OUT TAKE: As auto makers and suppliers start to feel more flush, expect a significant surge in Super Bowl advertising this winter and stronger than expected ad spending across the board for a post-election year. Whether you’re in consumer or B2B, we advise getting your 2013 media buys in early this year as they’ll be more competition for desirable inventory than you’ve been used to fighting for since the recession began a half decade ago.

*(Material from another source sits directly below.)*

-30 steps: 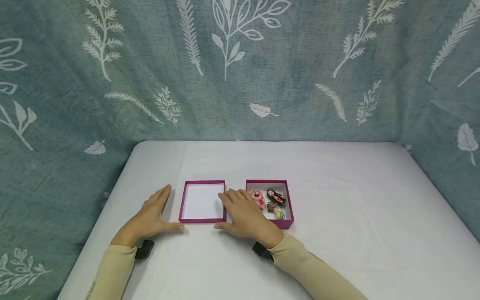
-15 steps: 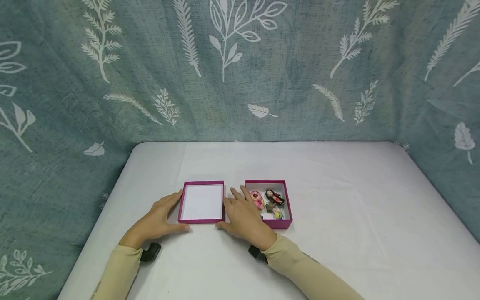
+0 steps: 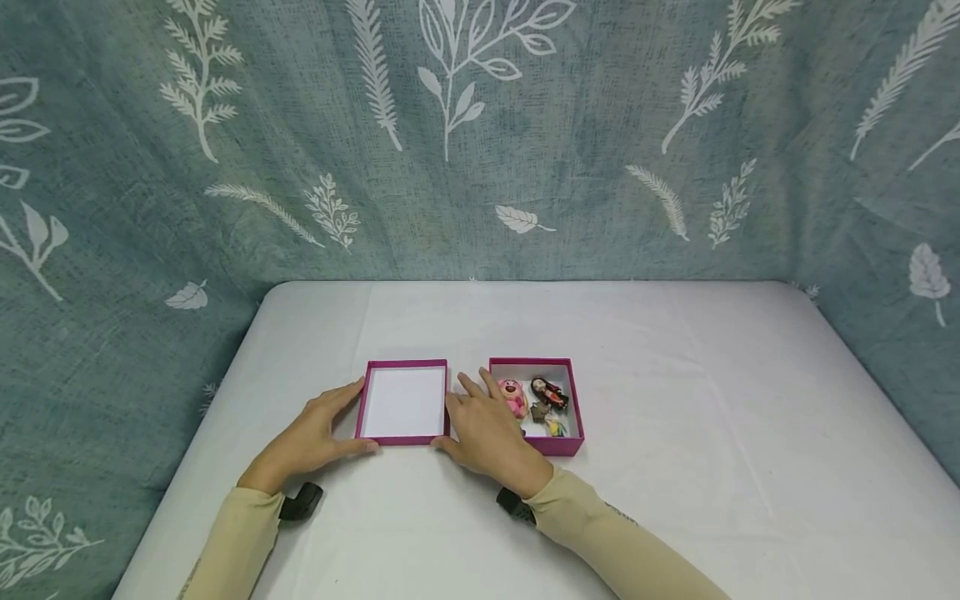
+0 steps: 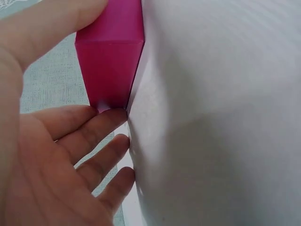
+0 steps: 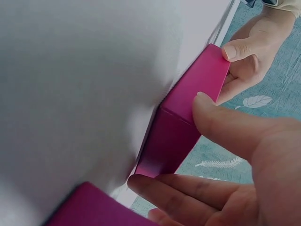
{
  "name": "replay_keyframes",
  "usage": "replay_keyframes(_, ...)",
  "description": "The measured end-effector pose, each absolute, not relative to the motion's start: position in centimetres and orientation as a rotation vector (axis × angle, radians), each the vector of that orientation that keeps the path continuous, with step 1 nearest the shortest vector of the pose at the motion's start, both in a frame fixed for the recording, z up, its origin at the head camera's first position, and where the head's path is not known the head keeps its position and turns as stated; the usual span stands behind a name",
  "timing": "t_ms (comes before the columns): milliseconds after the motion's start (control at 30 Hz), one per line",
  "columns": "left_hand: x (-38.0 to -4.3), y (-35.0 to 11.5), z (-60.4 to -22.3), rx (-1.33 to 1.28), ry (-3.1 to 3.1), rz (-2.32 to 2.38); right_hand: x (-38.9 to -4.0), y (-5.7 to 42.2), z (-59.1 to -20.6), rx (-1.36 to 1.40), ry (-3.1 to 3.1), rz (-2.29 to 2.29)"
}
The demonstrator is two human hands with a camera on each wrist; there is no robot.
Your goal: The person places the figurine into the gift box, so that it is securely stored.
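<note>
A square magenta box lid [image 3: 405, 441], white inside, lies hollow side up on the table. My left hand [image 3: 307, 437] holds its left side, the thumb on the near face and the fingertips at the far end, as the left wrist view shows on the lid's magenta wall [image 4: 110, 70]. My right hand [image 3: 491, 437] grips the right side in the same way; in the right wrist view its thumb lies on the lid's near face [image 5: 200, 77]. A matching box [image 3: 558, 447] stands just right, holding a pink figure [image 3: 513, 396], a dark-haired doll [image 3: 550, 392] and smaller toys.
The table [image 3: 697, 467] has a white cloth. Behind and to the sides hangs a teal curtain [image 3: 465, 250] with white leaf prints. The right hand and forearm partly cover the toy box's near left corner.
My left hand has moved right and reached the lid's left side. My right hand has drawn its fingers onto the lid's right side. Over the last half second both hands have hardly moved.
</note>
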State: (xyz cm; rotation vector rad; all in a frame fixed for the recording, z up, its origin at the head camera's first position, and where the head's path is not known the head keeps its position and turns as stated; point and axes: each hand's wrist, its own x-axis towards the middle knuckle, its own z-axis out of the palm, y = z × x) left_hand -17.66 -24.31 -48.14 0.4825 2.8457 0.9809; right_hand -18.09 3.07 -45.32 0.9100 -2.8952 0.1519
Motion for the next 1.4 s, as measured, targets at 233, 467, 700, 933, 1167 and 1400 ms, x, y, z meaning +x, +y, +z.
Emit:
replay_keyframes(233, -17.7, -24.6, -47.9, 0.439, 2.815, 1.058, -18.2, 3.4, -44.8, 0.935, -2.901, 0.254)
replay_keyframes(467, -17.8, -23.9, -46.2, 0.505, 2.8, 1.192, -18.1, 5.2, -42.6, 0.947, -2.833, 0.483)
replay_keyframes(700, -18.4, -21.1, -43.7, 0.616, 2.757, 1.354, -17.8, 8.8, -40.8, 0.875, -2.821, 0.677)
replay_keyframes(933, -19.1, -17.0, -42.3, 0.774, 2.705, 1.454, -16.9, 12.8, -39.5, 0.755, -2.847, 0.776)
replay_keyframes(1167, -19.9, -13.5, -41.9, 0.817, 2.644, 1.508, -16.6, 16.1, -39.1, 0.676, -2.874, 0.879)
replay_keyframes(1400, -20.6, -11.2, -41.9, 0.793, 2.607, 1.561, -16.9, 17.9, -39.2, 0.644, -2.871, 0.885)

While the looming fiscal cliff on January 1 has been grabbing all the headlines, another large, but generally ignored cliff is about to wreak havoc with both individual and institutional investors—the amount of time that swollen private equity funds have to start making some deals or else return money to their investors. As this
report related, “The private equity world is sitting on that 13-figure sum. It’s what the industry calls dry powder. If they don’t spend their cash pile snapping up acquisitions soon, they may have to return it to their investors.”
To make sure, we checked in with our friend Paul Brian Gibson, Portfolio Manager for Norwalk, CT-based Harborview Capital Management and he agreed.  “I’d say that’s just about right, and it’s been going on for quite some time, to the point where these private equity funds will have to start returning money to investors. Post-crash buyers finally came bidding, but sellers did not want to sell in the "hole", so like our residential real estate there was a strike.  Since then the amount of money private equity managers have had has grown, but the good deals have been done. You’ve seen M&A volumes down sharply as well (my investment banking friends are trying to hang on, but we should see more cuts into year-end by the JP Morgans and Bank of Americas of the world.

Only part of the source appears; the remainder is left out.